The first thing you need to be able to identify is which of the two reasons a car might spin. The first reason a car might be spinning is that the car has a light rear. As we said, braking deep into a corner can lighten the rear of the car, lowering its grip limits a whole lot.
So, the tip here is to come off the brakes a little bit to get some of that grip back into the rear. You might miss the apex, but it'll be way better than going into a full spin and losing even more time. A pro tip here is to actually apply even a little bit of throttle this is going to bring the work back to the rears allowing you more grip to turn around the corner rather than waiting patiently for the grip to return.
However, there's another reason you might spin. You might be oversteering because you're braking traction. In this case the best thing to do is to ease off the throttle to regain the loss traction. However, it's important to remember to come off the throttle gently rather than suddenly and completely as this is going to lower your speed drastically.
It'll rapidly throw the car's weight to the front and therefore cause you to oversteer more as the rears lose grip. No matter what causes you to oversteer in the first place you'll also need to counter-steer. This means that you steer in the opposite direction. Ideally the car's front tires should always point to where you actually want the car.
In any case, all of these solutions are going to lose your time but, in that situation, where a spin is going to happen unless you take action you just have to compromise and get the best out of the situation possible.

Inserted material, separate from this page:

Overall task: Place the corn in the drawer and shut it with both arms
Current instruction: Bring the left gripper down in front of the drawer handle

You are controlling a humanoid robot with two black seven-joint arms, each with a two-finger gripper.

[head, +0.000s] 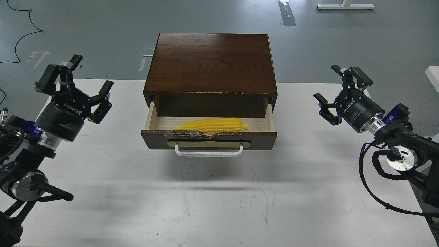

So to conclude this, spinning is simply caused by exceeding the available grip limits of the car it makes the rear want to overtake the front. To avoid a spin, you just have to identify why you're spinning. Are you braking too heavily and turning? Or are you getting on the power too early? In these cases, you can then identify whether you need to ease off the brakes or come off the throttle and make sure to counter-steer quickly in both cases to stay on the straight and narrow.